What is required >>
Skip the pictures and write out, word for word, the lines below from the one with "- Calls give" through the one with "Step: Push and", inclusive.

Dataset records >>
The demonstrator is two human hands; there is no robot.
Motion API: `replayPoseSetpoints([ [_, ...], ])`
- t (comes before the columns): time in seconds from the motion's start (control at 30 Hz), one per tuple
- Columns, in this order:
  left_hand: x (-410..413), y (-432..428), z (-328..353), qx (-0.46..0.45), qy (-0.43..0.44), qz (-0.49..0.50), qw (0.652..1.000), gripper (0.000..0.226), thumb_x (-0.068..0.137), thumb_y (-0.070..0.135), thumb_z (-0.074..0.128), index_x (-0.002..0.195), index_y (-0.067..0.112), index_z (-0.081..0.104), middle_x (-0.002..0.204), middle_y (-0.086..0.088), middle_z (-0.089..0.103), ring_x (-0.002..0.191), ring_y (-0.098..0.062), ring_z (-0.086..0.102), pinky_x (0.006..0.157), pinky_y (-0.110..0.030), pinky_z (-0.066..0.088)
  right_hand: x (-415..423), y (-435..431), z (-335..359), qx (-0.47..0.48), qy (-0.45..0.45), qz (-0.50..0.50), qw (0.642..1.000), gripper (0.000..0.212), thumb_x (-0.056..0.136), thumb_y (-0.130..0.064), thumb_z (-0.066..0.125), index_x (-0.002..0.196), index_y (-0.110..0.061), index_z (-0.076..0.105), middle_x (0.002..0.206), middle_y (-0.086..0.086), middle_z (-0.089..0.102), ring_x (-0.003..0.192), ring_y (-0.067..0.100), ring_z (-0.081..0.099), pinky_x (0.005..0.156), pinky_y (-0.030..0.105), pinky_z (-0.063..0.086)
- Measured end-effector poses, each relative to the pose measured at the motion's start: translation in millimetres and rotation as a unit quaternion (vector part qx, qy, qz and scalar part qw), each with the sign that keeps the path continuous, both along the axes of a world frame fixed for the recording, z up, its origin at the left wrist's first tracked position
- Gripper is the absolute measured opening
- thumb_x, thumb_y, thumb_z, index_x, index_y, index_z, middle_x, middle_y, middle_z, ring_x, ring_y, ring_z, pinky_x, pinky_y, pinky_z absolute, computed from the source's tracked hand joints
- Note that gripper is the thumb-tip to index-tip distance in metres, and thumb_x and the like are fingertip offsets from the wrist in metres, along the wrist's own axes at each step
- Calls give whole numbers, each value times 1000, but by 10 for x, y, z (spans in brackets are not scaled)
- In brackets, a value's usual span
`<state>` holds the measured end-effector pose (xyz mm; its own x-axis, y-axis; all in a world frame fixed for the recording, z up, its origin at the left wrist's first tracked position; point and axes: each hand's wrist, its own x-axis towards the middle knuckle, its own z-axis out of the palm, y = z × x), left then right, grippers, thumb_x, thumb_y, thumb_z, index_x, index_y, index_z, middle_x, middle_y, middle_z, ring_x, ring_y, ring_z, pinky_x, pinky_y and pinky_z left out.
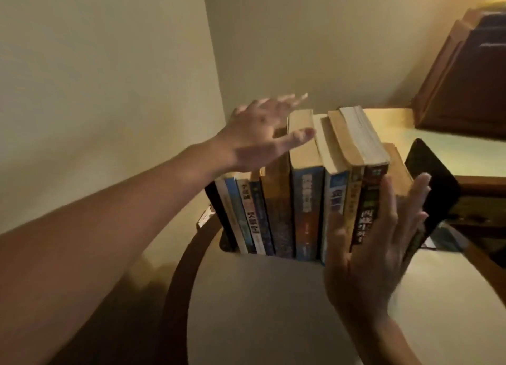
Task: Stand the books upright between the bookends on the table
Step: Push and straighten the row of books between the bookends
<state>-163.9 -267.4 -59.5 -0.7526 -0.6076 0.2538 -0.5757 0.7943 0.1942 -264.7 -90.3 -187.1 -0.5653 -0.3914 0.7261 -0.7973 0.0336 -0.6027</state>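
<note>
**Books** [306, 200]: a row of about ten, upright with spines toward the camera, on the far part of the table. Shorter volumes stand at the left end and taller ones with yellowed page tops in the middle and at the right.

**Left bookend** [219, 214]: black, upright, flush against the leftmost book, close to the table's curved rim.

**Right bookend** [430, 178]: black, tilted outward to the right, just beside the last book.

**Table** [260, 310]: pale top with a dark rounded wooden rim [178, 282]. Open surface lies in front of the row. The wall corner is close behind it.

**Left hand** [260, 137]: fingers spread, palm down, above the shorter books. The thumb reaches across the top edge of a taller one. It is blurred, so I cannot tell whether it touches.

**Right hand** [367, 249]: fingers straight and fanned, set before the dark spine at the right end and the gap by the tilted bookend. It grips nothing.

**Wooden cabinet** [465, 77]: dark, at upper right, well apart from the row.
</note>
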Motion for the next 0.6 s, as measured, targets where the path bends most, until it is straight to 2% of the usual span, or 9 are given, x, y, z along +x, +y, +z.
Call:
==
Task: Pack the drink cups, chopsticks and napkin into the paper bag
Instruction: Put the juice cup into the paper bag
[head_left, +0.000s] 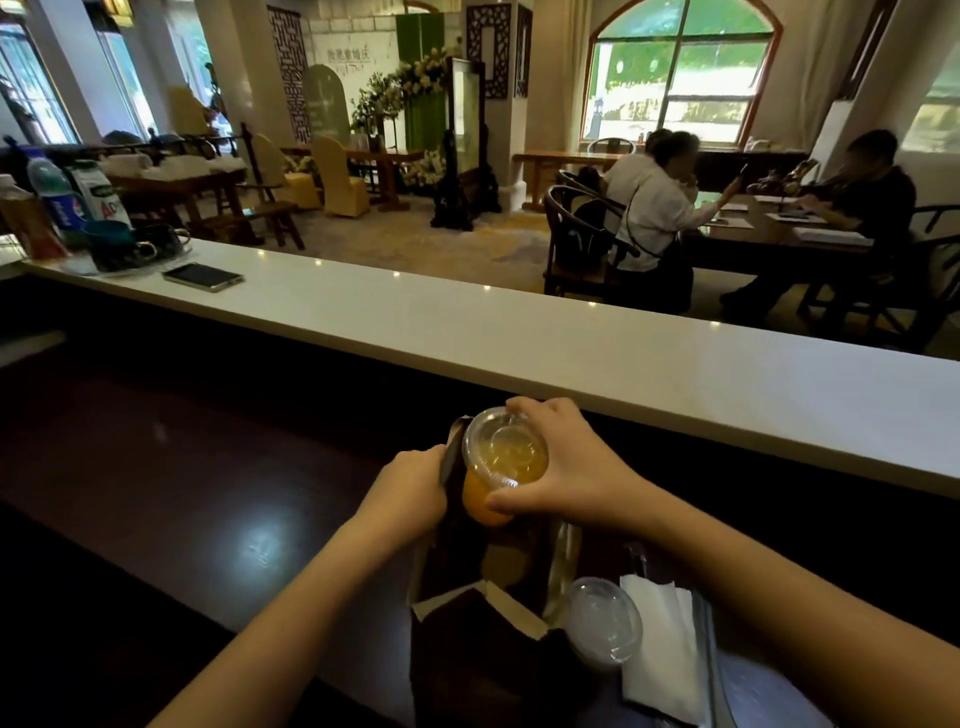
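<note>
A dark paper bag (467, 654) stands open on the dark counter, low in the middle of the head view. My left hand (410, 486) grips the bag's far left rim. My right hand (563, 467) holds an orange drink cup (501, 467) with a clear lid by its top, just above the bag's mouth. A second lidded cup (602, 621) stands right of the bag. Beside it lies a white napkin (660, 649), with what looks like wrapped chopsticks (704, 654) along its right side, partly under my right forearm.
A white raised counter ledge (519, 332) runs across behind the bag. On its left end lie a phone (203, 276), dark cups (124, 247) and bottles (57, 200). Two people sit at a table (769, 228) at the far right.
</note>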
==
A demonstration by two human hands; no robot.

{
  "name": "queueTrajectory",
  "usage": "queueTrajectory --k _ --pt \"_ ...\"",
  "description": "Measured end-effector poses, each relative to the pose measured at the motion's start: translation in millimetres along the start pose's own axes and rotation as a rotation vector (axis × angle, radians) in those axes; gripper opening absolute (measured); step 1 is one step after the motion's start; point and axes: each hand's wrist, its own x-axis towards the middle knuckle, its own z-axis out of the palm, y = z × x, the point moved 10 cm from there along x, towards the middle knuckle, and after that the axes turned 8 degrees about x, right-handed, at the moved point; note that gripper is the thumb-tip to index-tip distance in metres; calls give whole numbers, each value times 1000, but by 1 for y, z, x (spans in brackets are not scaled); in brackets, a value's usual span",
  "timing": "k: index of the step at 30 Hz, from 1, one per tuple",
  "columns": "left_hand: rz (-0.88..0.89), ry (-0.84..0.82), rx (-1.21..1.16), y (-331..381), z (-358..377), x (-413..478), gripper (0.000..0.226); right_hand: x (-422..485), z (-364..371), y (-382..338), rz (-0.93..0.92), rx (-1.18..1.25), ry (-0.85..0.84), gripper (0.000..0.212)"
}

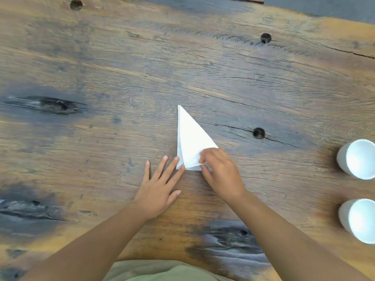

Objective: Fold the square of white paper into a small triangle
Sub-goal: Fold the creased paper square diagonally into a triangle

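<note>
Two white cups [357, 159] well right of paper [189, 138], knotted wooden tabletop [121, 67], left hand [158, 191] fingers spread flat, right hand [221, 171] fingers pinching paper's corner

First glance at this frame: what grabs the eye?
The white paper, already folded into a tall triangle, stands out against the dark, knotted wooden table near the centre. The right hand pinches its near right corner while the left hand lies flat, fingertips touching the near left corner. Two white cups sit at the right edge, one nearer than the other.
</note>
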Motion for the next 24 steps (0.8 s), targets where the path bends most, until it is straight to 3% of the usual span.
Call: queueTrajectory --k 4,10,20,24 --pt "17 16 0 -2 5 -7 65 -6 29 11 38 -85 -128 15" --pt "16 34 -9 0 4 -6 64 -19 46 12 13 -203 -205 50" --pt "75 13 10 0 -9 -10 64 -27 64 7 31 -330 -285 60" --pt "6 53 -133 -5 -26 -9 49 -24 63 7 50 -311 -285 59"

Response box >>
- Calls give whole numbers, each value times 1000, but by 10 for x, y, z (spans in brackets are not scaled)
- In brackets, a value's usual span
`<state>` holds the measured end-effector pose (xyz mm; its own x-axis, y-axis; all in a world frame fixed for the recording, z up, its origin at the left wrist's first tracked position; point and axes: each hand's wrist, its own x-axis towards the middle knuckle, its own z-axis out of the palm, y = z × x), left then right, grippers, thumb_x, thumb_y, thumb_z, index_x, index_y, index_z, middle_x, middle_y, middle_z, ring_x, ring_y, ring_z, pinky_x, pinky_y and pinky_z left out.
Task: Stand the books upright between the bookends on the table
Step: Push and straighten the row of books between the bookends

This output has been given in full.